• Data for this task:
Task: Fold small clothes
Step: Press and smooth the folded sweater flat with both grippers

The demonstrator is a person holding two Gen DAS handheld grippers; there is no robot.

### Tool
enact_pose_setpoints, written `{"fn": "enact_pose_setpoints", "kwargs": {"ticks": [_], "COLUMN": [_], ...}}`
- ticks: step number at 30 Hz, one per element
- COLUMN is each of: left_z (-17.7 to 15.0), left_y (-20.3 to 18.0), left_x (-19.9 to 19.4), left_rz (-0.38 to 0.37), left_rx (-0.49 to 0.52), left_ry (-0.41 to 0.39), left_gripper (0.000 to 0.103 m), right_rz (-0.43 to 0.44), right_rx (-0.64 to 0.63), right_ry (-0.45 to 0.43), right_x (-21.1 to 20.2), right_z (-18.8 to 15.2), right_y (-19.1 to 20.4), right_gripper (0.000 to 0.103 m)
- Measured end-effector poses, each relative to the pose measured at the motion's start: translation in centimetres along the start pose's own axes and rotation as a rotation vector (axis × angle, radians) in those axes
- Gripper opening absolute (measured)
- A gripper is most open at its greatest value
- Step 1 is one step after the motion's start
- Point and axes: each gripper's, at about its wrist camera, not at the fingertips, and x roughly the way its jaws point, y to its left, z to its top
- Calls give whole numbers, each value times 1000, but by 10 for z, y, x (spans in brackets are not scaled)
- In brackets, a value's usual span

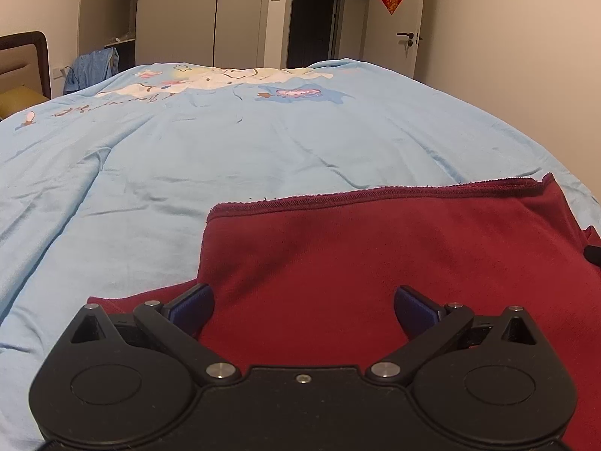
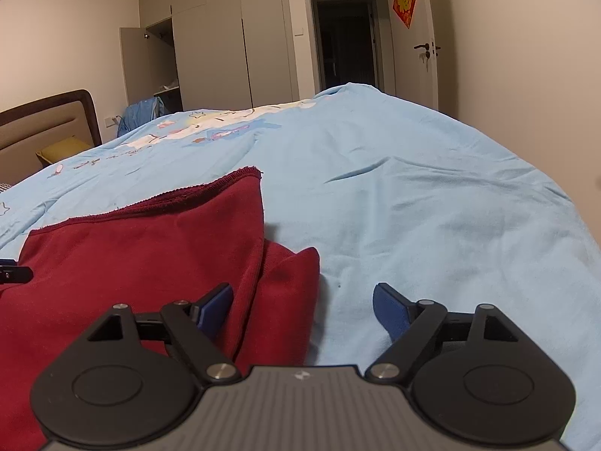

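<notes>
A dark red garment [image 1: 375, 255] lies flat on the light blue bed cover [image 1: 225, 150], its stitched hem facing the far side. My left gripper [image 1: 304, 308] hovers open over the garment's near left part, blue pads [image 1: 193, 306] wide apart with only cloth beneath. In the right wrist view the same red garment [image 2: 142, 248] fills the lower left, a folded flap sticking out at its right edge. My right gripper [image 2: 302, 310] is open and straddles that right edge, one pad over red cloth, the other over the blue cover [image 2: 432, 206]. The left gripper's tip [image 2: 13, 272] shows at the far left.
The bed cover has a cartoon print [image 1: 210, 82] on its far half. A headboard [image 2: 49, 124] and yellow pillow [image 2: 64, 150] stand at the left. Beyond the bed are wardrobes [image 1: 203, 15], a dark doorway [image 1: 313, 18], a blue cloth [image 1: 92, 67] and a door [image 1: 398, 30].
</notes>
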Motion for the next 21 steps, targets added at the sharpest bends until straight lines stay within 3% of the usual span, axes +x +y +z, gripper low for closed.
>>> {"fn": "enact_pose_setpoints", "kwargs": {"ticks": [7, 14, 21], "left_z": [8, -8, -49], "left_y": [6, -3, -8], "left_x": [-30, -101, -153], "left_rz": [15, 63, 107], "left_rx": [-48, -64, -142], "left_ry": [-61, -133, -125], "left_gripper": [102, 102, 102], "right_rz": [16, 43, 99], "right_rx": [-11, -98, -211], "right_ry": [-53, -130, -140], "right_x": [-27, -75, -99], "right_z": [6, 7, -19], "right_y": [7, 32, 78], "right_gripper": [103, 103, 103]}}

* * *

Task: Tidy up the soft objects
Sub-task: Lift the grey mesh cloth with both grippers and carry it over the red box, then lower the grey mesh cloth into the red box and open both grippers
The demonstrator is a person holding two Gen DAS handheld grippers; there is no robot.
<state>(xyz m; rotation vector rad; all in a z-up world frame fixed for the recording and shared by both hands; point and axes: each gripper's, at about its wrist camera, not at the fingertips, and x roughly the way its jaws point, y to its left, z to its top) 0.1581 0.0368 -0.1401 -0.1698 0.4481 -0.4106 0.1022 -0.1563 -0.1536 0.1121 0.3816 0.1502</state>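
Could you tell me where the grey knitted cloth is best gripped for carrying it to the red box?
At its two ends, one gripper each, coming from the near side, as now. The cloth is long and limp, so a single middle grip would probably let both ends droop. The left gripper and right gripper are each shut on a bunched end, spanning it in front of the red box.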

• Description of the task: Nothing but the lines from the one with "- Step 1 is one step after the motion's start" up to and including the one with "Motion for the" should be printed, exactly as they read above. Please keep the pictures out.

• Problem solution:
- Step 1 is one step after the motion's start
- Point and axes: each gripper's, at about its wrist camera, not at the fingertips, and x roughly the way its jaws point, y to its left, z to its top
- Calls give whole numbers, each value times 1000, but by 10 for z, y, x (spans in brackets are not scaled)
- In brackets, a value's usual span


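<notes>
A dark red garment [image 1: 375, 255] lies flat on the light blue bed cover [image 1: 225, 150], its stitched hem facing the far side. My left gripper [image 1: 304, 308] hovers open over the garment's near left part, blue pads [image 1: 193, 306] wide apart with only cloth beneath. In the right wrist view the same red garment [image 2: 142, 248] fills the lower left, a folded flap sticking out at its right edge. My right gripper [image 2: 302, 310] is open and straddles that right edge, one pad over red cloth, the other over the blue cover [image 2: 432, 206]. The left gripper's tip [image 2: 13, 272] shows at the far left.
The bed cover has a cartoon print [image 1: 210, 82] on its far half. A headboard [image 2: 49, 124] and yellow pillow [image 2: 64, 150] stand at the left. Beyond the bed are wardrobes [image 1: 203, 15], a dark doorway [image 1: 313, 18], a blue cloth [image 1: 92, 67] and a door [image 1: 398, 30].
</notes>
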Motion for the next 21 steps, targets added at the sharpest bends until straight lines stay within 3% of the usual span, axes +x +y +z, gripper low for closed.

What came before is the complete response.